Exactly as written, transcribe the data from its opening line through the line containing "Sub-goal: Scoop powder". Leave every picture out.

*** SUPPLIED INFORMATION Section Begins ***

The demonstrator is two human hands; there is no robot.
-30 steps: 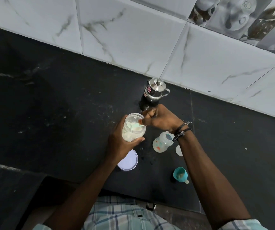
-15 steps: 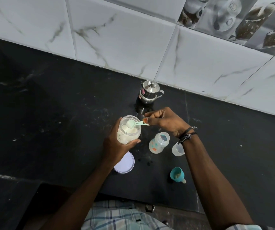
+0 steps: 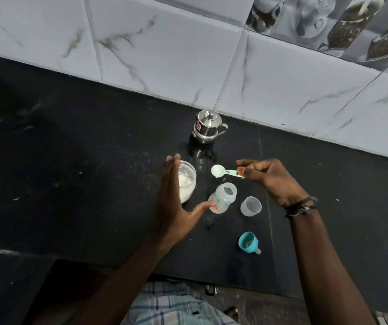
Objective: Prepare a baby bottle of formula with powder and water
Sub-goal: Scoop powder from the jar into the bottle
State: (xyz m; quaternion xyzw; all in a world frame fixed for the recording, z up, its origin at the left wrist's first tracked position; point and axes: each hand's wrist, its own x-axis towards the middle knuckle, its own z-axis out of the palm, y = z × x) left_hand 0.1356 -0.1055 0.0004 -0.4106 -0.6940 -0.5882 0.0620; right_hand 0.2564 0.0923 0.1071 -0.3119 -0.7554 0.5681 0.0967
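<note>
Bottle (image 3: 223,197) stands between both hands — scoop (image 3: 225,171) above it.

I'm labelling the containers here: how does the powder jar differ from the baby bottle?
The powder jar is wider and holds white powder; the baby bottle is narrower with printed markings, and no powder shows inside. The jar stands beside the left hand's palm; the bottle is at its thumb tip. Both are translucent, lidless and upright.
</note>
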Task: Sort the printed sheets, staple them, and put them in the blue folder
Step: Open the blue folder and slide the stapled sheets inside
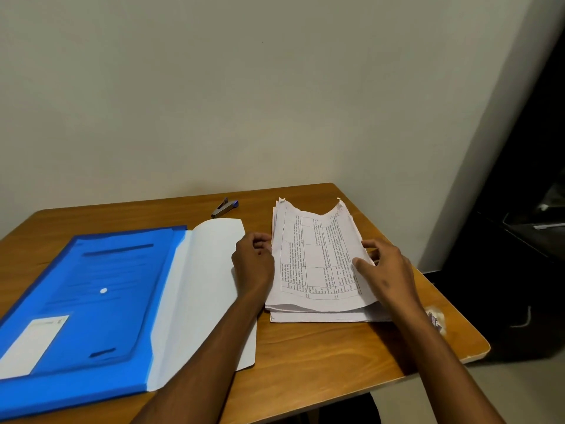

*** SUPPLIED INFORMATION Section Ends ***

● TASK RESPONSE
The demonstrator is two human hands; there is no robot.
-30 steps: 
-15 steps: 
+0 steps: 
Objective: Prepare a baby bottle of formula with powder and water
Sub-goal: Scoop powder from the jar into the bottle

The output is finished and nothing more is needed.